* Work task *
Print back each record unchanged, without pictures.

* Input material *
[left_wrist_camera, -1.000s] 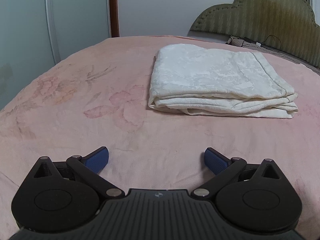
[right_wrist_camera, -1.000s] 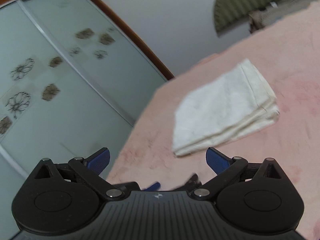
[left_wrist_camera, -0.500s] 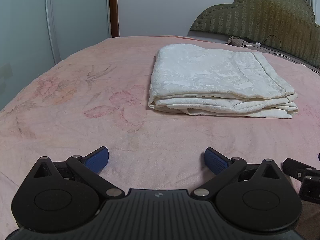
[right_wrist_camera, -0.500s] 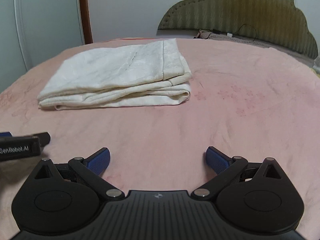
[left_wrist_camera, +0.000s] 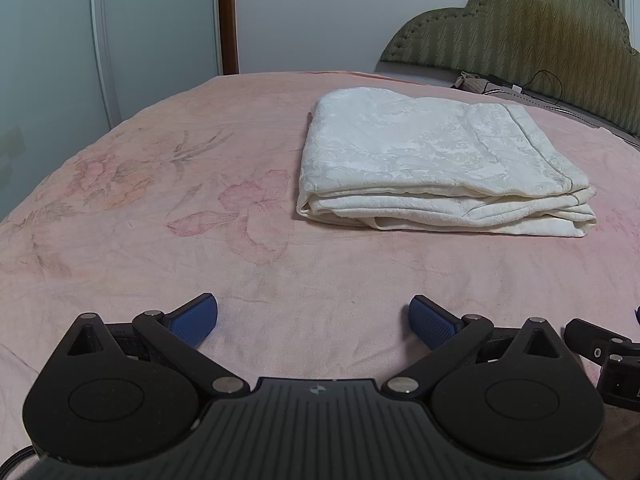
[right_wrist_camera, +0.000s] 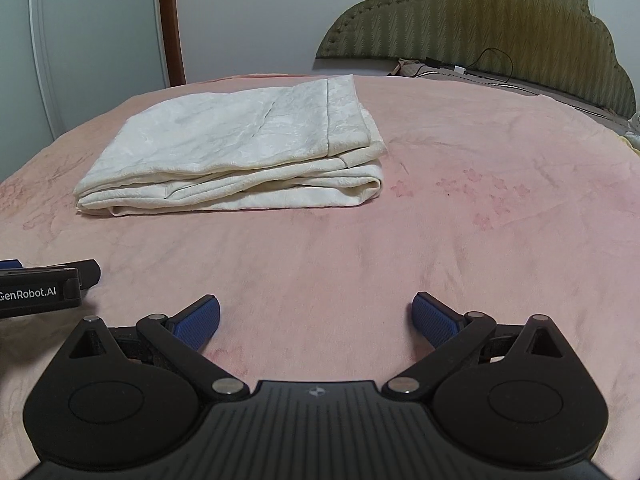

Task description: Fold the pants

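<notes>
The cream-white pants (left_wrist_camera: 436, 164) lie folded into a flat stack on the pink bedspread (left_wrist_camera: 160, 208). They also show in the right wrist view (right_wrist_camera: 240, 152), to the left of centre. My left gripper (left_wrist_camera: 314, 320) is open and empty, low over the bedspread, well short of the stack. My right gripper (right_wrist_camera: 316, 320) is open and empty too, beside the left one. Part of the right gripper's body shows at the right edge of the left wrist view (left_wrist_camera: 608, 356). The left gripper's body shows at the left edge of the right wrist view (right_wrist_camera: 44, 284).
An olive padded headboard (left_wrist_camera: 540, 36) stands at the back right with a black cable (left_wrist_camera: 536, 84) and small items at its foot. Sliding wardrobe doors (left_wrist_camera: 60, 48) and a brown door frame (left_wrist_camera: 228, 16) stand beyond the bed's left edge.
The right gripper swung from a tilted view of the wardrobe down to level beside the left one. The left gripper and the folded pants stayed put.
</notes>
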The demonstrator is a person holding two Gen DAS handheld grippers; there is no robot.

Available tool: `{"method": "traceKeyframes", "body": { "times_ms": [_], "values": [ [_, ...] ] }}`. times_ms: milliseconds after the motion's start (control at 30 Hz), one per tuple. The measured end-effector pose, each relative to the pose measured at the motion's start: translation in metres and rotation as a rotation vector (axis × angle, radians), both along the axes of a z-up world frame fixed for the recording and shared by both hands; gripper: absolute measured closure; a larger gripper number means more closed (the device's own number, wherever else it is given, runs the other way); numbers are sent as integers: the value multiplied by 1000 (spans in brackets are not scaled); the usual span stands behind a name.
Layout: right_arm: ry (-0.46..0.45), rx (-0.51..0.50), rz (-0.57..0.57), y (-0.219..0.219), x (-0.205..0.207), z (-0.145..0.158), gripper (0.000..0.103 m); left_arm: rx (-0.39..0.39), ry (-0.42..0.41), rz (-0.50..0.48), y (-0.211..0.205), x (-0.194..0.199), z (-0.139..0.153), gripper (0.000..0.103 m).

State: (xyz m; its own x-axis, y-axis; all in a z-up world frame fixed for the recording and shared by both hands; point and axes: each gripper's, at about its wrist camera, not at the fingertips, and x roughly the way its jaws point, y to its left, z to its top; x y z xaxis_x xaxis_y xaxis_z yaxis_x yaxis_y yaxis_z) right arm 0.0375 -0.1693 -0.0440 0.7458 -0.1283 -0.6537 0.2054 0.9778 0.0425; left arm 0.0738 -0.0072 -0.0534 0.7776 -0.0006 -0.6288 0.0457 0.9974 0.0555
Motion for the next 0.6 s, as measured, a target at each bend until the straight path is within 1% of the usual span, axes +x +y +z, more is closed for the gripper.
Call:
{"method": "traceKeyframes", "body": {
  "times_ms": [233,333,400,467,600],
  "values": [
    [0,-6,13,0,1,1,0,0,0,0,0,0,0,0],
    [-9,-25,87,3,4,6,0,0,0,0,0,0,0,0],
    [-5,-43,114,5,5,7,0,0,0,0,0,0,0,0],
    [11,-35,117,5,7,2,0,0,0,0,0,0,0,0],
    [5,-13,113,4,7,0,0,-1,0,0,0,0,0,0]
  ]
}}
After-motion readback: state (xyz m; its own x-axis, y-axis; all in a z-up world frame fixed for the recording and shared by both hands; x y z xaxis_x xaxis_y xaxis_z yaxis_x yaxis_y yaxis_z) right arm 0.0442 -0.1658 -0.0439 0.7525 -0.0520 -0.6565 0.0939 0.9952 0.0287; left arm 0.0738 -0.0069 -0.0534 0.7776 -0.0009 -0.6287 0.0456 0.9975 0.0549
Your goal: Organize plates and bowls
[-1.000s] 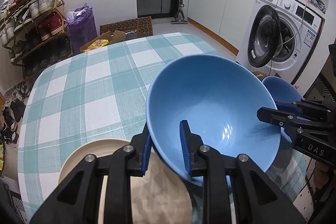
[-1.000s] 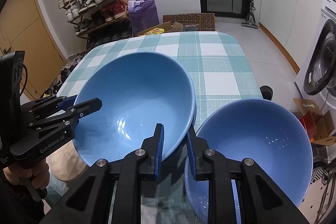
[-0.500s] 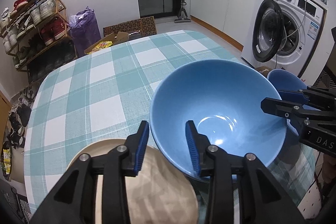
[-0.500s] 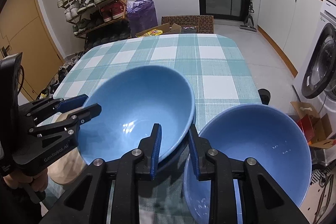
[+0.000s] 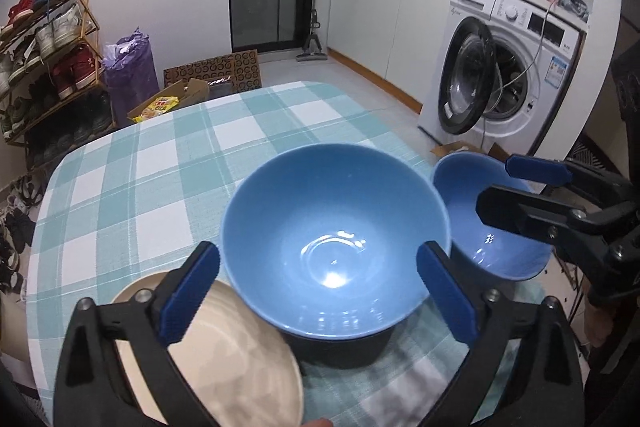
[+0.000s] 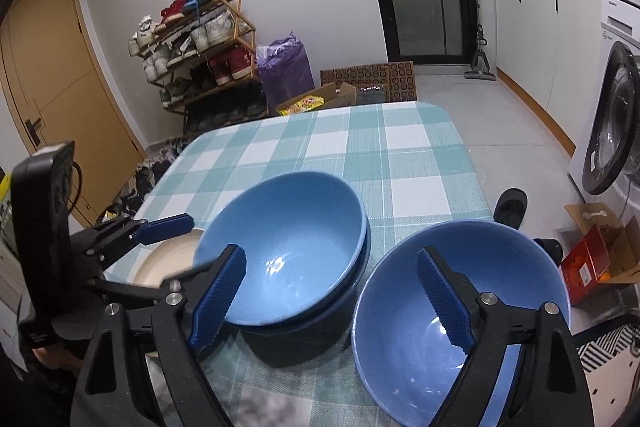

* Written answer *
[left_wrist_camera, -1.000s] 
[right_wrist_camera, -1.000s] 
[left_wrist_camera, -0.500s] 
[right_wrist_camera, -0.500s] 
[left_wrist_camera, +0.000s] 
[right_wrist_camera, +0.000s] 

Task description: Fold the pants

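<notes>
The cream-white pants (left_wrist_camera: 436, 164) lie folded into a flat stack on the pink bedspread (left_wrist_camera: 160, 208). They also show in the right wrist view (right_wrist_camera: 240, 152), to the left of centre. My left gripper (left_wrist_camera: 314, 320) is open and empty, low over the bedspread, well short of the stack. My right gripper (right_wrist_camera: 316, 320) is open and empty too, beside the left one. Part of the right gripper's body shows at the right edge of the left wrist view (left_wrist_camera: 608, 356). The left gripper's body shows at the left edge of the right wrist view (right_wrist_camera: 44, 284).
An olive padded headboard (left_wrist_camera: 540, 36) stands at the back right with a black cable (left_wrist_camera: 536, 84) and small items at its foot. Sliding wardrobe doors (left_wrist_camera: 60, 48) and a brown door frame (left_wrist_camera: 228, 16) stand beyond the bed's left edge.
The right gripper swung from a tilted view of the wardrobe down to level beside the left one. The left gripper and the folded pants stayed put.
</notes>
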The demonstrator is a person holding two Gen DAS handheld grippers; there is no robot.

Available tool: `{"method": "traceKeyframes", "body": { "times_ms": [_], "values": [ [_, ...] ] }}`. times_ms: milliseconds after the motion's start (control at 30 Hz), one per tuple. The measured end-effector pose, each relative to the pose measured at the motion's start: translation in metres and rotation as a rotation vector (axis × angle, radians), both along the axes of a z-up world frame fixed for the recording and shared by both hands; gripper: absolute measured closure; a larger gripper number means more closed (the device's own number, wherever else it is given, runs the other way); numbers are sent as integers: the value multiplied by 1000 (spans in brackets are not scaled); the usual span stands behind a name.
Layout: right_arm: ry (-0.46..0.45), rx (-0.51..0.50), rz (-0.57..0.57), y (-0.219..0.219), x (-0.205..0.207), z (-0.145..0.158), gripper (0.000..0.103 m); left_arm: rx (-0.39..0.39), ry (-0.42..0.41), rz (-0.50..0.48), y (-0.211..0.205), x (-0.194..0.199), z (-0.139..0.153), gripper (0.000..0.103 m).

State: (xyz m; its own x-axis, y-axis; all in a z-up world frame fixed for the recording and shared by both hands; point and axes: each gripper's, at about its wrist camera, not at the fingertips, and x roughly the way its jaws point, y to its left, z to its top; x y z xaxis_x xaxis_y xaxis_z yaxis_x yaxis_y yaxis_z) right arm 0.0375 -0.1693 -0.0440 0.7458 -0.1283 -0.6537 0.2054 0.9778 0.0425; left arm 0.0738 -0.0072 -0.0534 0.7776 -0.0006 -0.6288 0.0457 0.9974 0.0555
Motion for the next 0.6 s, as measured, a target at each bend until the straight path is within 1% of the usual span, axes +x +y +z, more is closed for the gripper.
Call:
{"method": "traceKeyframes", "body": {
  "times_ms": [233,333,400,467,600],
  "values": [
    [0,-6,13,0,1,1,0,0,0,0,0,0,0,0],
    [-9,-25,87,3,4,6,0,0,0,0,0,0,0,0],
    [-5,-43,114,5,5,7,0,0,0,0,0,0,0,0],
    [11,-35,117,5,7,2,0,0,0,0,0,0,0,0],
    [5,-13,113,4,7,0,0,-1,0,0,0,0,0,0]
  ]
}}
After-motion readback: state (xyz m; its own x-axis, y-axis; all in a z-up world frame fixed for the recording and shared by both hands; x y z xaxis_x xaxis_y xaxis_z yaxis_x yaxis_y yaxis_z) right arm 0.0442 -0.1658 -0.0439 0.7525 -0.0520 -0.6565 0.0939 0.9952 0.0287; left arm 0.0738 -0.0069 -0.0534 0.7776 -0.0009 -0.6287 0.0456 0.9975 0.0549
Your goal: Organize plates and bowls
[-1.000s] 
[-1.000s] 
[-0.500s] 
[-0.500s] 
[+0.000s] 
[+0.000s] 

With that, the output is done.